CHEGA DE SAUDADE

Sobre Sueño Florianópolis, de Ana Katz, notable estudio sobre nuestro veleidoso espíritu 

Lucrecia y Pedro ya estuvieron en Florianópolis hace diez años. Entonces vieron un entorno natural que se les clavó en el corazón como la espina de una rosa, esa belleza que de tan encantadora duele y no puede ser nombrada (más que en el título de un libro para leer panza al sol sin prestarle atención a las frases en latín). Por eso siempre quisieron volver, más ahora que los chicos son grandes y los dos quieren que vivencien el mar, los morros, la arena de la playa, las cosas verdaderamente importantes que uno se guarda de las vacaciones para siempre. Que ellos, Lucrecia y Pedro, se estén separando, es francamente anecdótico; pueden convivir con el tema sin pudores ni ocultamientos, y a la vez se pueden permitir despedir a los chicos que están a un trance de hacerse adultos. Hay quienes pueden llamarlos “modernos” por esa convivencia abstrusa, sin embargo estamos en los ‘90 y la vida, hoy, es una constante evolución y un imperioso salir al mundo.

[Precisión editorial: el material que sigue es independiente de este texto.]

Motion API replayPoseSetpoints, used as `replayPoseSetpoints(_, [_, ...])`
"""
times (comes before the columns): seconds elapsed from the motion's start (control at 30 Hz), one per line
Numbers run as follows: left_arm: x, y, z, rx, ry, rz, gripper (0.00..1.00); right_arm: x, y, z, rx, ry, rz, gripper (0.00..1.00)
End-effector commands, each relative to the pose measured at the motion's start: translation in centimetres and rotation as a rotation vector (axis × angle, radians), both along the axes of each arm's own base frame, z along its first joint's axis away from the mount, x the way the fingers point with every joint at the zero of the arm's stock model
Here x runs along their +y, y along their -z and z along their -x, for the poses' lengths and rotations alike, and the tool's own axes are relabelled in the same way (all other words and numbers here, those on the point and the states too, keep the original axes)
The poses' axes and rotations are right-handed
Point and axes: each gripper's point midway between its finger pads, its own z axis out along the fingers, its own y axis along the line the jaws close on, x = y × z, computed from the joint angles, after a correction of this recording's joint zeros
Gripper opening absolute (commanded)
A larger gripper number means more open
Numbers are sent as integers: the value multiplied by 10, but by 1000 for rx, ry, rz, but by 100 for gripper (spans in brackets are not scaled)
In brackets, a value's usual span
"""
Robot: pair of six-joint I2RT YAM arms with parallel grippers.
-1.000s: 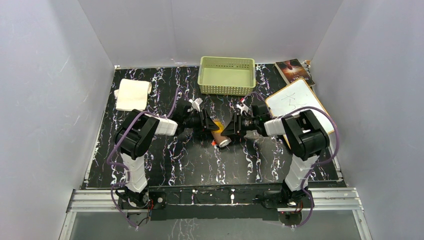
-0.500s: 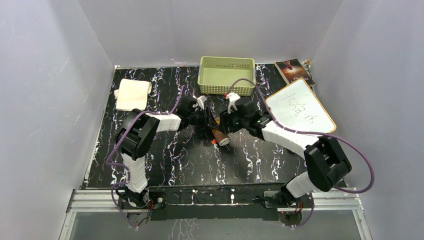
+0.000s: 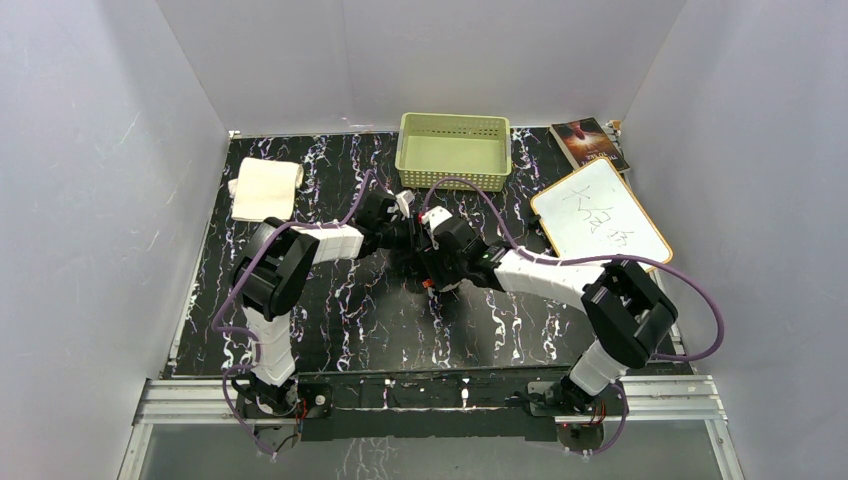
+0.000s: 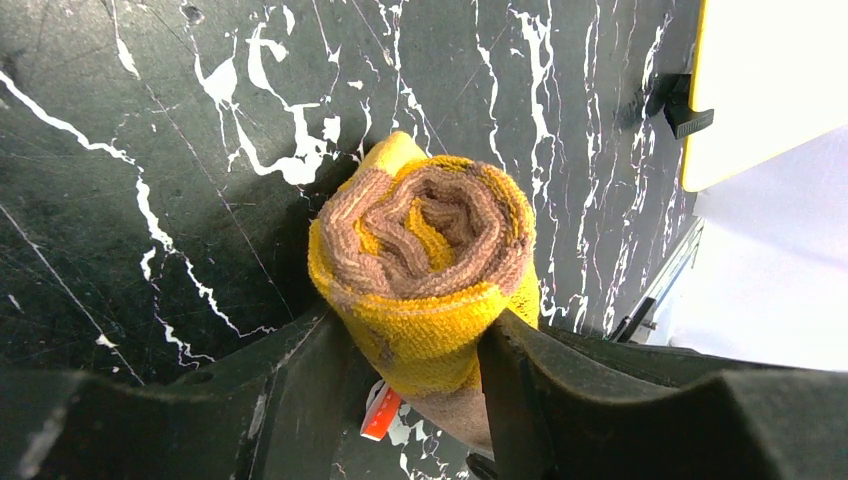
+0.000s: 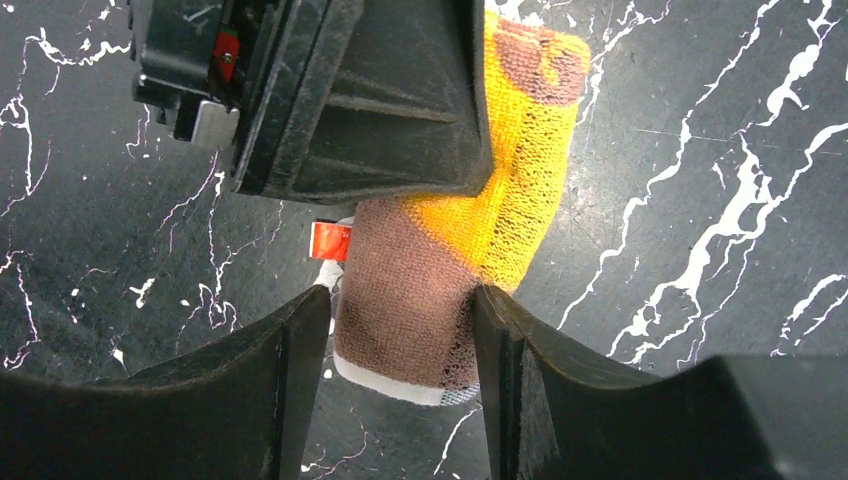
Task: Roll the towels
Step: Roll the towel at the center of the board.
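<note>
The mustard-yellow and brown towel (image 4: 430,250) is rolled into a tight cylinder and lies on the black marble table mid-centre. My left gripper (image 4: 415,345) is shut on its yellow part, seen end-on. My right gripper (image 5: 400,330) is shut on the brown end (image 5: 405,300), just beside the left gripper's finger (image 5: 380,110). In the top view both grippers, left (image 3: 408,240) and right (image 3: 440,268), meet over the roll and hide most of it. The cream-white towel (image 3: 265,190) lies rolled at the back left, away from both grippers.
A pale green basket (image 3: 452,178) stands at the back centre, just behind the grippers. A white board with an orange rim (image 3: 600,213) lies at the right, and a book (image 3: 590,142) lies behind it. A red tag (image 4: 380,412) hangs from the roll.
My right arm has swung from the right side across to the centre, and its gripper now takes the roll's brown end from a new angle. The left gripper and the roll have barely moved.
</note>
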Motion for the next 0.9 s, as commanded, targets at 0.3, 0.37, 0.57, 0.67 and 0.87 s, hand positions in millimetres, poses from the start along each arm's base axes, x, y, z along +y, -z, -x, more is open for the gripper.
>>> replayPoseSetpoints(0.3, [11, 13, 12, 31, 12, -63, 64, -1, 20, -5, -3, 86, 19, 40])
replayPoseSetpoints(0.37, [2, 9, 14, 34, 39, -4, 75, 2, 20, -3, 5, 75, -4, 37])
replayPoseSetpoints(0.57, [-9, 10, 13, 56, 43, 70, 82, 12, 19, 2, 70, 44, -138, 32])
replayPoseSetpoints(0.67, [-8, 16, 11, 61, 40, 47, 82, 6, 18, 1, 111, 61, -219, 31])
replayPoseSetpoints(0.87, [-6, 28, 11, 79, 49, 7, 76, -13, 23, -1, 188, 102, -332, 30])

Pero papá no cargó nafta y come camarones, a mamá la tienta la sunga de Marco, Julián se quiere ir solo a Bombas y Bombinhas, y Florencia presenta una compulsiva necesidad de roce con el sexo opuesto, con el de Lautaro o con el de César, no viene al caso. Entonces Lucrecia y Pedro (que la pifiaron de entrada cuando arreglaron alquilar por teléfono una pocilga a dueño directo) sienten que algo se escapa del control que presumieron ejercer. Se les escapa el control de ellos mismos, eso que son psicólogos. Porque Brasil será un país maravilhoso, sus playas las mais lindas do mundo, su gente legal, direta e desinibida, pero de ahí a que cada cual quiera hacer la suya y sentirse libre… ¿Quién puede darse cuenta de cómo esa vida prevista se les escapa de las manos? ¿Lucrecia, que vuelve a la casa a buscar un paraguas porque seguro que se largar a llover y se tropieza con una gambá? Tal vez, porque pareciera que nadie puede resolver los conflictos si no es a los gritos, y a lo mejor todo se arregle con comprender al otro o con soñar despiertos, así de fácil.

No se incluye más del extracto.